Pour un homme ouvertement populiste qui prétend vouloir brasser du concret, il encourage ici la politicaillerie, bien assis dans son carré de sable personnel, en lançant cette flèche avec son arc-jouet, ce qui est très éloigné de l’action. Alors, avec « action » et « démocratique » dans sa dénomination, il serait aisé d’accuser ce parti mégalomaniaque d’avoir perverti ces termes hautement positifs dans un but de mise en marché. Bon, j’admets que ce choix date de plusieurs années et qu’il peut difficilement être mis à jour…

Voilà bien le problème : on accapare la démocratie, qui devrait être bien avisée, pour la réduire à un rapport unilatéral entre un roi et ses ouailles. On se targue de l’action, qui devrait faire avancer les choses, mais on fait de plus en plus souvent le « moonwalk »!

Pourquoi pas alors « L’Option Autocratique du Québec », ça serait un peu plus clair!
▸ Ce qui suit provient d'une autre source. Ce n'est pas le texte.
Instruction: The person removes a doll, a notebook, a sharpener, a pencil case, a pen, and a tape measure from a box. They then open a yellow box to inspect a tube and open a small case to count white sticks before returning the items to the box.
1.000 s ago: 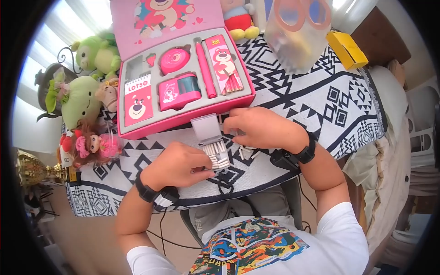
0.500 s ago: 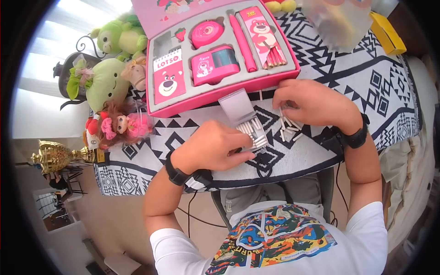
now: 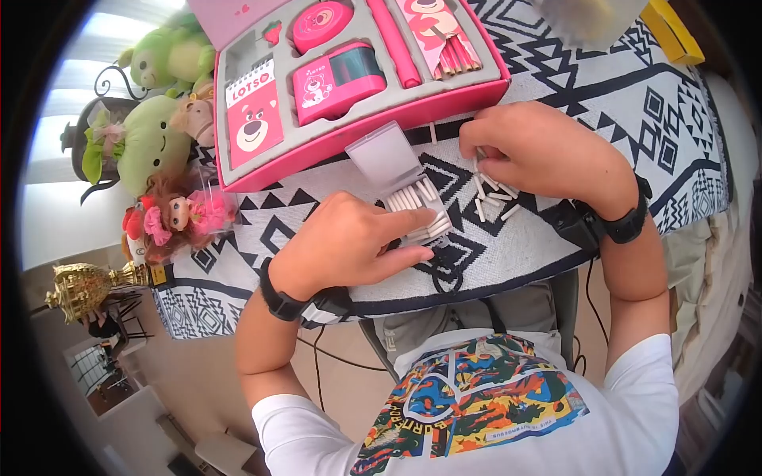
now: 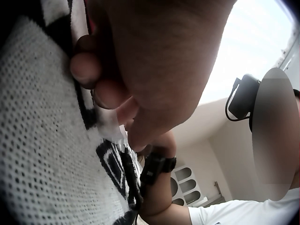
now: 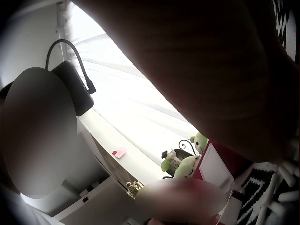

Sans blague et sans sarcasme, ne serait-il pas temps de débarrasser l’Assemblée Nationale de la partisanerie? Donc d’enlever le plus possible le petit côté stratégique des travaux de nos élus? En tant que néophyte de la mécanique parlementaire, je me demande s’il n’y aurait pas moyen de rejeter à la base ce genre de tactique qui est clairement improductive.

Le seul moyen que je verrais serait d’ajouter un jugement direct, externe et impartial à ce qui se passe à l’Assemblée : un genre de comité moral qui veillerait à proscrire des démarches de la sorte. Car, à la base, je ne suis pas contre l’idée de pouvoir faire une motion de confiance, mais c’est la préparation qui manquait, et surtout un appui assez solide pour justifier cette démarche. Mais tant que nos élus défendront autant, sinon plus, leur parti que les électeurs, la joute politique paraîtra truquée pour la majeure partie de la population. Ce n’est donc pas si surprenant de voir la population se rabattre alors sur le culte de la personnalité.